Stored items
#####
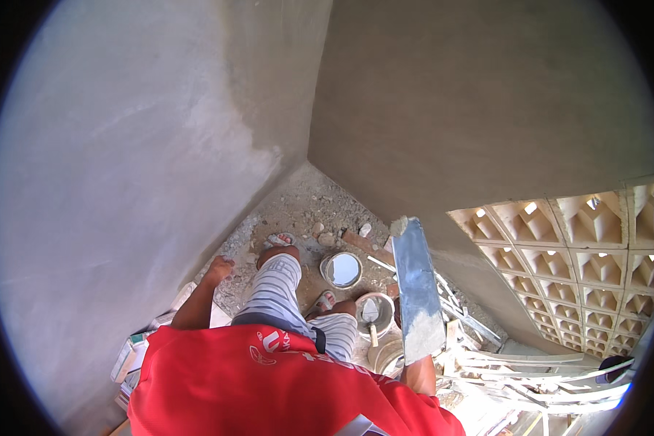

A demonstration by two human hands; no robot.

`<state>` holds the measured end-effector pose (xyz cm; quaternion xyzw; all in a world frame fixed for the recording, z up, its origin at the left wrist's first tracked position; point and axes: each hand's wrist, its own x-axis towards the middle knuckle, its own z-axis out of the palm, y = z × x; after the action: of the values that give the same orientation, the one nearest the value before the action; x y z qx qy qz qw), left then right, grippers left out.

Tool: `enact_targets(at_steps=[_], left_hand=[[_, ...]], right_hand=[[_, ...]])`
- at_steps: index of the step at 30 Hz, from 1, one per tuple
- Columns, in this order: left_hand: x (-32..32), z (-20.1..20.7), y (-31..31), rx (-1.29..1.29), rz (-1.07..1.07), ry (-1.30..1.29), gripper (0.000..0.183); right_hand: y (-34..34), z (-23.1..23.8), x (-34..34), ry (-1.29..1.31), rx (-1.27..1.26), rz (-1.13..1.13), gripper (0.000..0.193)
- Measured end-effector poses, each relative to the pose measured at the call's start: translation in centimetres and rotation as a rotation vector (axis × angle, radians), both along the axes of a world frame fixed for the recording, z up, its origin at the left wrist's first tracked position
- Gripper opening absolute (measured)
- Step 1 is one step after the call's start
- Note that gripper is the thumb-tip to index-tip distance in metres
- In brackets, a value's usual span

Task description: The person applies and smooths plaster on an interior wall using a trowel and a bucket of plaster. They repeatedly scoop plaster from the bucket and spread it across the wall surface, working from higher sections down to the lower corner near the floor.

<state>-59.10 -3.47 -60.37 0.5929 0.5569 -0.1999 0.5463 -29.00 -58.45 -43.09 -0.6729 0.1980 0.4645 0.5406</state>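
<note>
My right hand is hidden beneath a long rectangular plastering trowel [417, 280], which it holds up at the end of my right forearm [420, 374]. Wet grey mortar clings to the near end of the trowel's flat face, and a small lump sits on its far corner. Out to the left, my left hand [220, 269] is held near the foot of the left wall, fingers curled, with nothing visible in it. Between my legs and the trowel stands a bucket [383, 302] with a small pointed trowel [370, 312] resting in it. Beyond it is a round bucket of water [341, 270].
Grey plastered walls [385, 94] meet in the corner ahead; the left wall [123, 145] has a darker, damp-looking patch. Rubble covers the floor [298, 203]. To the right are breeze blocks [567, 254] and a heap of white strips [516, 370]. Another bucket [385, 356] stands nearer me.
</note>
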Motion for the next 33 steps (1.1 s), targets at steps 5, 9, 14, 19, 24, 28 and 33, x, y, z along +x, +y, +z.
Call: enact_targets(at_steps=[5,9,14,19,24,28,33], left_hand=[[-2.1,3.8,-3.6,0.06,0.225,-0.159,0.026],[-6.1,6.1,-10.7,0.034,0.387,-0.327,0.031],[-14.4,7.8,-19.7,0.063,0.464,-0.148,0.038],[-20.9,6.3,-26.6,-0.047,0.697,-0.064,0.038],[-24.7,5.6,-32.4,-0.247,1.014,-0.12,0.029],[-26.4,7.0,-32.0,-0.279,1.161,-0.163,0.027],[-28.0,5.2,-31.1,-0.066,1.281,-0.155,0.03]], right_hand=[[-0.4,4.6,2.6,-0.003,0.101,0.099,0.037],[0.0,6.7,5.3,0.028,0.152,0.204,0.038],[4.2,8.0,8.4,0.076,0.213,0.357,0.038],[10.2,8.8,10.8,0.119,0.279,0.5,0.039],[18.1,9.9,11.7,0.168,0.299,0.684,0.039],[25.2,12.1,10.4,0.181,0.279,0.885,0.04],[32.8,14.1,9.0,0.143,0.201,1.191,0.044]])
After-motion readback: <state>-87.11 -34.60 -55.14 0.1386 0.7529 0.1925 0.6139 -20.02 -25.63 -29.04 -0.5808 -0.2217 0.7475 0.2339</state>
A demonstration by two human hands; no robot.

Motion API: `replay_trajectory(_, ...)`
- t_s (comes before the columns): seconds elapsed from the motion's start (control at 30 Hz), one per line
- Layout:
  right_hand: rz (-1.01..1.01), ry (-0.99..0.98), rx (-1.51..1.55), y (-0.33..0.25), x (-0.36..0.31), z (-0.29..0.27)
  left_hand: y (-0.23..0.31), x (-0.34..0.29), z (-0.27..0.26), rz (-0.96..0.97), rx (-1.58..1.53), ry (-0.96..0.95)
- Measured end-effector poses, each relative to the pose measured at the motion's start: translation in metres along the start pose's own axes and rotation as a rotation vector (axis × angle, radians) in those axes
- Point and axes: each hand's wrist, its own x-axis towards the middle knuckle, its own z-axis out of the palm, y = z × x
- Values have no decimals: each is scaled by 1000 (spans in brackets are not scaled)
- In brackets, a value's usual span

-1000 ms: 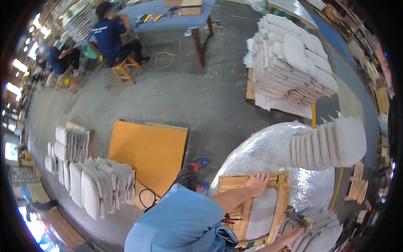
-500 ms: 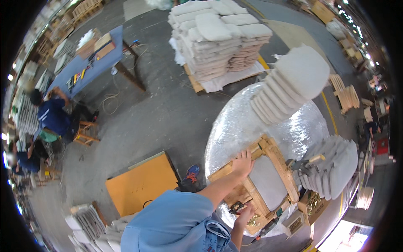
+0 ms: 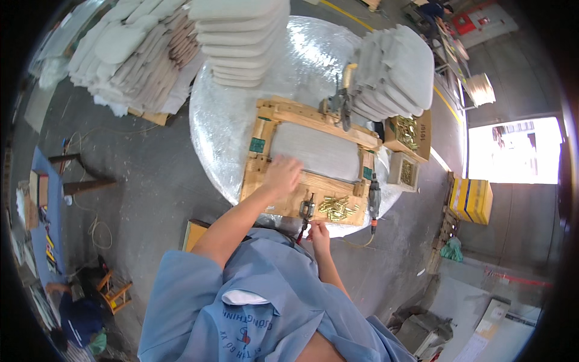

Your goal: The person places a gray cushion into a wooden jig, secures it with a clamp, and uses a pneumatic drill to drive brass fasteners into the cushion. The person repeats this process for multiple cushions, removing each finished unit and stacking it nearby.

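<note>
A grey padded panel (image 3: 316, 151) lies inside a wooden jig (image 3: 329, 124) on the round, film-covered table. My left hand (image 3: 283, 177), slightly blurred, reaches over the panel's near left corner and the jig's near rail with its fingers stretched out. At the jig's near edge my right hand (image 3: 318, 234) has its fingers closed; what they hold, if anything, is too small to make out. Just beside it is a dark metal tool (image 3: 307, 209) with a reddish handle end. Several brass-coloured fasteners (image 3: 338, 207) lie in a heap on the jig's near board.
A clamp with a yellow handle (image 3: 347, 90) sits on the far rail. A power driver (image 3: 374, 202) lies at the right. Beyond it stand a carton of brass parts (image 3: 410, 136) and a smaller box (image 3: 403, 172). Stacked pads (image 3: 238, 42) and more pads (image 3: 395, 69) occupy the far table.
My view has swung right, bringing the jig nearer the middle. My left hand has moved from the jig's left end to the near rail. My right hand is now at the near edge.
</note>
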Motion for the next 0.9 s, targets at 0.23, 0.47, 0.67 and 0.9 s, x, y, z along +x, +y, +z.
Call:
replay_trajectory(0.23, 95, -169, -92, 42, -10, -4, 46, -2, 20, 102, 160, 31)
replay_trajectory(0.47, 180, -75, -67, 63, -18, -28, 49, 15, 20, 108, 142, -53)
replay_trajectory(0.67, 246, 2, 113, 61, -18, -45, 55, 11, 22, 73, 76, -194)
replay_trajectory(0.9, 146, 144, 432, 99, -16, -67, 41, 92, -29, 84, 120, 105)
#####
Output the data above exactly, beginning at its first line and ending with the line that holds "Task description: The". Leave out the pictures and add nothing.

# Exercise output
A demonstration by two human hands; no robot.

`<state>` holds the measured end-effector pose (xyz cm; quaternion xyzw; all in a world frame fixed for the recording, z up, its origin at the left wrist's first tracked position; point and axes: each hand's wrist, its own x-axis towards the middle knuckle, its own z-axis out of the palm, y = z × x; after the action: of the values that give the same orientation, the one nearest the value before the action; x y z qx qy qz qw), left then right, grippers left out.

Tool: `enact_targets(at_steps=[_], left_hand=[[_, ...]], right_hand=[[_, ...]])`
- at_steps: index of the step at 30 Hz, from 1, one per tuple
- Columns, in this order: left_hand: x (-32..32), z (-20.1..20.7), y (-31..31), rx (-1.29..1.29), rz (-1.07..1.07), ry (-1.30..1.29), gripper (0.000..0.183); right_hand: y (-34..34), z (-23.1..23.8), x (-34..34), ry (-1.29..1.31), rx (-1.27..1.26), rz (-1.13..1.13), gripper (0.000..0.193)
- Measured end-effector poses, each relative to the pose measured at the call's start: translation in centimetres and rotation as a rotation vector (axis × angle, radians), both along the axes of a world frame fixed for the recording, z up, its origin at the left wrist's first tracked position
- Gripper opening absolute (measured)
- Step 1 is one step after the call's start
- Note that gripper is the thumb-tip to index-tip distance in metres
- In brackets, a value's usual span

Task description: The person applies and smooths plaster on an interior wall using a trowel and a bucket of plaster. They repeatedly scoop plaster from the bucket and spread it across the wall surface, working from higher sections down to the lower corner near the floor.

The exercise ends with this answer.